The notion of him holed up just across the street from the command post was shocking to many, but not totally surprising to some experts familiar with the complications of such a manhunt.
"Chilling. That’s the only word I could use for that," said Ed Tatosian, a retired SWAT commander for the Sacramento Police Department. "It’s not an unfathomable oversight. We’re human. It happens. It’s chilling (that) it does happen."
Law enforcement officers, who had gathered outside daily for briefings, were stunned by the revelation. One official later looking on Google Earth exclaimed that he’d parked right across the street from the Reynolds’ cabin each day.
The Reynolds said Dorner was upstairs in the rental unit Tuesday when they arrived to ready it for vacationers. Dorner, who at the time was being sought for three killings, confronted the Reynolds with a drawn gun, "jumped out and hollered ‘stay calm,’" Jim Reynolds said during a Wednesday night news conference.

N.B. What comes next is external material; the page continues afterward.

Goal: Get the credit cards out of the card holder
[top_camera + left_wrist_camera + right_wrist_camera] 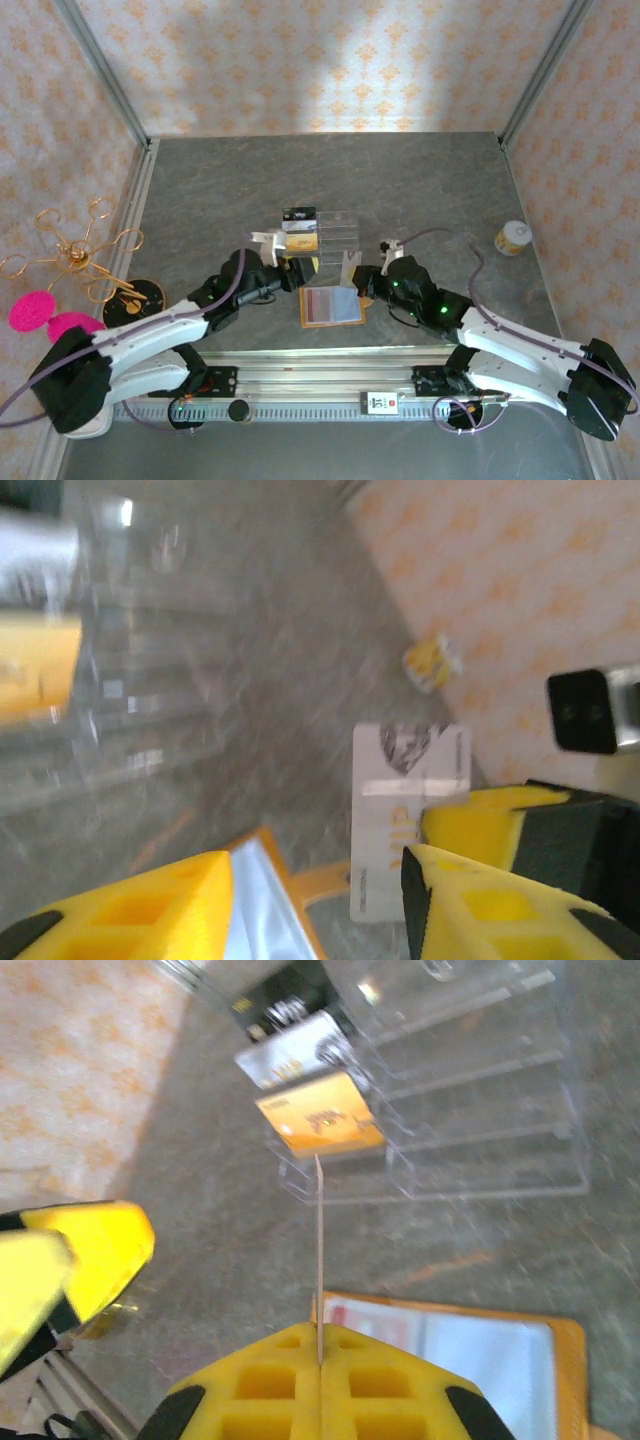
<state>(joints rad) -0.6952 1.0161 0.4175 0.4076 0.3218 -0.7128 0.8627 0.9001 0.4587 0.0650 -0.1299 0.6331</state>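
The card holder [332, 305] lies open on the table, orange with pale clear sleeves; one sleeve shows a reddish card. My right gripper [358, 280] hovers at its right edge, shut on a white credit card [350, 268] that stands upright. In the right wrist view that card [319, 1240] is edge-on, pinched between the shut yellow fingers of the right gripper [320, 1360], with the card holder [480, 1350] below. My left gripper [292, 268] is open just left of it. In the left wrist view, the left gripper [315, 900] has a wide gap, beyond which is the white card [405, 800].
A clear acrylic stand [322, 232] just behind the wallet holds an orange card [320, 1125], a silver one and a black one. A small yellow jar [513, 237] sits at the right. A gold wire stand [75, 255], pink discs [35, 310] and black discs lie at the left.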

His wife screamed and ran downstairs but Dorner caught her, Reynolds said. The couple said they were taken to a bedroom where he ordered them to lie on a bed and then on the floor. Dorner bound their arms and legs with plastic ties, gagged them with towels and covered their heads with pillowcases.
"I really thought it could be the end," Karen Reynolds said.
The couple believes Dorner had been staying in the cabin at least since Feb. 8, the day after his burned truck was found nearby. Dorner told them he had been watching them by day from inside the cabin as they did work outside. The couple, who live nearby, only entered the unit Tuesday. "He said we are very hard workers," Karen Reynolds said.
After he fled in their purple Nissan Rogue, she managed to call 911 from a cellphone on the coffee table. Police said Dorner later killed a fourth person, a sheriff’s deputy, during a standoff, and died inside the burning cabin where he took cover during a blazing shootout.
While authorities have not corroborated the couple’s account, it matched early reports from law enforcement officials that a couple had been tied up and their car stolen by a man resembling Dorner. Property records showed the Reynolds as the condo’s owners.
The San Bernardino County sheriff has refused to answer questions about how one of the largest manhunts in years could have missed him.